Козу он выгнал, калитку прикрыл, а затем заглянул на веранду и в кухню. Марфа Васильевна сидела на полу. У нее не хватило сил выползти из дому и навести порядок, ослабевшие и скованные болезнью ноги не держали ее тяжелое тело.
Яков помог ей добраться до постели и спросил, не надо ли еще чем-нибудь помочь, не надо ли разыскать Корнея или позвать кого-нибудь? Она ответила, что ни в ком не нуждается, а пусть он, уходя, закроет ворота на засов и выпустит на волю собаку, ей все равно теперь уже некому служить.
— Надоела, наверно, собака? — спросил Яков. — Постоянно воет.
— Нам и осталось с ней лишь выть, — сказала Марфа Васильевна. — Ей с голоду, мне с горя. Кому мы нужны?
— Не пропадать же вам!
— Пропадем, так в миру не убудет, — безнадежно отмахнулась Марфа Васильевна.
— Давайте мы вас в больницу отправим, — предложил Яков. — Я могу из конторы позвонить, вызвать «скорую».
Он, конечно, догадался, что звать Корнея не нужно, что не зря Корней занимал деньги у Мишки Гнездина, но Марфа Васильевна снова отказалась от услуг.
— Чего-то я не видела там, в больнице! Подыхать лучше дома…
Яков посуровел.
— Не устраивайте представлений, Марфа Васильевна.
Он говорил требовательно, настойчиво и напрямик, — это она сама отвернулась от людей, а не люди от нее.
И Марфа Васильевна сдалась, отмякла, потому что невозможно было отрицать его правду и суровую прямоту.
— Да ведь не с другой же я планеты свалилась. Неужто на мою долю доброты не отпущено? А боюсь. Не поймет меня никто.
Она, болея, успела многое в себе перебрать и подвергнуть уценке, как неходовой товар.
— Вот даже перед Лизаветой моя душа не спокойна! Ни за что, ни про что так ее облаяла, на всю улицу осрамила, побежала к ней барахлишко сыново выручать. А надо было его туда самого турнуть, пусть бы выкручивался…
— Вообще Лизавету вы зря обругали, — подтвердил Яков.
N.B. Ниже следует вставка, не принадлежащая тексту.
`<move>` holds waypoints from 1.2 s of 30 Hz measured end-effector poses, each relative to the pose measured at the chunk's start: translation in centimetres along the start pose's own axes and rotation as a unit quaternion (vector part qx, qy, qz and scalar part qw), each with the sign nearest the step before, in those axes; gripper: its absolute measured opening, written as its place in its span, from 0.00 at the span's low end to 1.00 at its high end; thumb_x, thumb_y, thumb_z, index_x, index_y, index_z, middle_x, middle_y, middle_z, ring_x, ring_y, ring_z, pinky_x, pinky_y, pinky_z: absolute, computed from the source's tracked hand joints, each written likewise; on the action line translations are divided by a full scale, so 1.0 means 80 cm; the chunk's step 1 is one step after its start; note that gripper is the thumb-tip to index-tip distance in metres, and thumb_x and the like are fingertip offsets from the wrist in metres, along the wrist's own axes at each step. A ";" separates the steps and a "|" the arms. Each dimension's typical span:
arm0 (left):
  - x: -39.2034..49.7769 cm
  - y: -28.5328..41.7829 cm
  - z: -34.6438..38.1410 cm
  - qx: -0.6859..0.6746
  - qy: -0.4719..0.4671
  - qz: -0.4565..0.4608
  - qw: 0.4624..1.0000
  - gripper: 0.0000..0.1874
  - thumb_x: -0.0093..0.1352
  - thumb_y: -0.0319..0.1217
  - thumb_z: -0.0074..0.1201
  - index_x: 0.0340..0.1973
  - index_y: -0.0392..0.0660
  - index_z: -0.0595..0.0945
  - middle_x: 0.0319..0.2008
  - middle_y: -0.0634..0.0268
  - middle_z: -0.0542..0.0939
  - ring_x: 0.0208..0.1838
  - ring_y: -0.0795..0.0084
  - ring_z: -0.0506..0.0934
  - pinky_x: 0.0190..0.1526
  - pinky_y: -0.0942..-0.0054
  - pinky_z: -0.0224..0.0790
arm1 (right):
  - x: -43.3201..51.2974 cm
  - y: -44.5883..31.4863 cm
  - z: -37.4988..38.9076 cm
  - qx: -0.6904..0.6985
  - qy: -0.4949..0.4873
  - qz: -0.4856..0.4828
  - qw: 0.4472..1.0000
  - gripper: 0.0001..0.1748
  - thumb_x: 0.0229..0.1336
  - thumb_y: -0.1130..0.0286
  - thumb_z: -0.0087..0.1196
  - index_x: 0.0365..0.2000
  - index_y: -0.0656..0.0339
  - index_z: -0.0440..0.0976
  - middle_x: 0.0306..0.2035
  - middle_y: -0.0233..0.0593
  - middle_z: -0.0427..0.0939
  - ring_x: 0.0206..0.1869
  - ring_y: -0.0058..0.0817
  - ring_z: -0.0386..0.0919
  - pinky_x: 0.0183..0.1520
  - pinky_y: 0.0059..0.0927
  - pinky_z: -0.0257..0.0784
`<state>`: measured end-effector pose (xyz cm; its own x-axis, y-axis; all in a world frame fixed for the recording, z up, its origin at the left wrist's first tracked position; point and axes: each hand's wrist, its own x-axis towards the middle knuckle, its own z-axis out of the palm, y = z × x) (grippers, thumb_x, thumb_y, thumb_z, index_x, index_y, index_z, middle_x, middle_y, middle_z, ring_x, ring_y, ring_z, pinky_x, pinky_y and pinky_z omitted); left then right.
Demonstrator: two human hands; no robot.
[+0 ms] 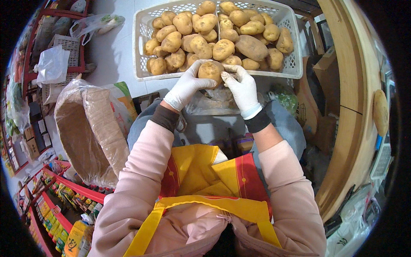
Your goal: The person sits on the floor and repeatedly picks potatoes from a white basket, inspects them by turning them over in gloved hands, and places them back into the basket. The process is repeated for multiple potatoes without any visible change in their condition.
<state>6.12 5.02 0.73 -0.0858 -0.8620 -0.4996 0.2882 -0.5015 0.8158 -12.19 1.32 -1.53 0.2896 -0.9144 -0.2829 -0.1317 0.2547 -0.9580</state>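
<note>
A round potato is held just above the near rim of a white plastic crate. My left hand, in a white glove, grips it from the left with the thumb across its near side. My gloved right hand has its fingertips at the potato's right side, and the glove's fingertips are soiled. Whether the right fingers press on it or only touch it is hard to tell. Many loose potatoes fill the crate, and a large, darker potato lies among them at the right.
A box lined with brown paper, wrapped in clear plastic, stands at my left. Clear plastic bags lie below my hands. A wooden counter curves along the right, with a single potato on it. Red shelving with goods is at lower left.
</note>
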 end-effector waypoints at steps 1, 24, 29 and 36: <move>-0.001 0.001 0.000 -0.001 -0.002 -0.001 1.000 0.33 0.60 0.24 0.66 0.61 0.43 0.72 0.52 0.64 0.78 0.56 0.71 0.76 0.61 0.71 0.67 | 0.000 0.001 0.000 -0.004 -0.001 0.006 1.000 0.16 0.60 0.68 0.62 0.46 0.67 0.78 0.36 0.38 0.83 0.36 0.19 0.78 0.41 0.25 0.75; 0.005 0.003 -0.002 -0.263 0.005 -0.095 0.960 0.29 0.72 0.41 0.53 0.64 0.41 0.67 0.59 0.57 0.76 0.59 0.61 0.78 0.54 0.58 0.78 | -0.001 -0.012 -0.001 0.046 -0.051 0.044 0.997 0.16 0.68 0.69 0.54 0.52 0.66 0.72 0.41 0.33 0.78 0.39 0.16 0.76 0.39 0.20 0.74; 0.006 0.000 -0.002 -0.251 -0.003 -0.101 0.963 0.32 0.70 0.40 0.57 0.65 0.42 0.66 0.60 0.58 0.75 0.60 0.62 0.77 0.57 0.59 0.76 | 0.000 -0.008 0.000 0.066 -0.073 0.061 0.993 0.23 0.67 0.68 0.55 0.57 0.68 0.68 0.47 0.37 0.77 0.44 0.19 0.77 0.42 0.20 0.74; 0.006 -0.007 -0.003 -0.207 -0.007 -0.081 0.975 0.33 0.69 0.36 0.58 0.67 0.42 0.64 0.63 0.58 0.72 0.64 0.62 0.73 0.62 0.58 0.72 | 0.001 0.002 0.001 0.165 -0.077 0.077 0.980 0.27 0.62 0.72 0.57 0.58 0.73 0.66 0.53 0.45 0.75 0.54 0.27 0.73 0.59 0.28 0.69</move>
<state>6.18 4.87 -0.03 -0.1743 -0.7766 -0.6054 0.6292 -0.5608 0.5382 -12.10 1.29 -1.68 0.4333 -0.8052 -0.4048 0.1214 0.4972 -0.8591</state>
— Не знаю, но перед ней больше всего неловко, она ведь тоже, как брошенная. В одинаковой мере со мной.
Марфа Васильевна повздыхала, а напоследок все-таки попросила:
— А ты мне вот что, ежели по добру хочешь услужить и коли не трудно и незазорно, то проведай ее, передай: так, мол, и так, Марфа Васильевна велела шибко-то не серчать. Мало ли под горячую руку натворишь. С мужиком-то своим она не сошлась еще?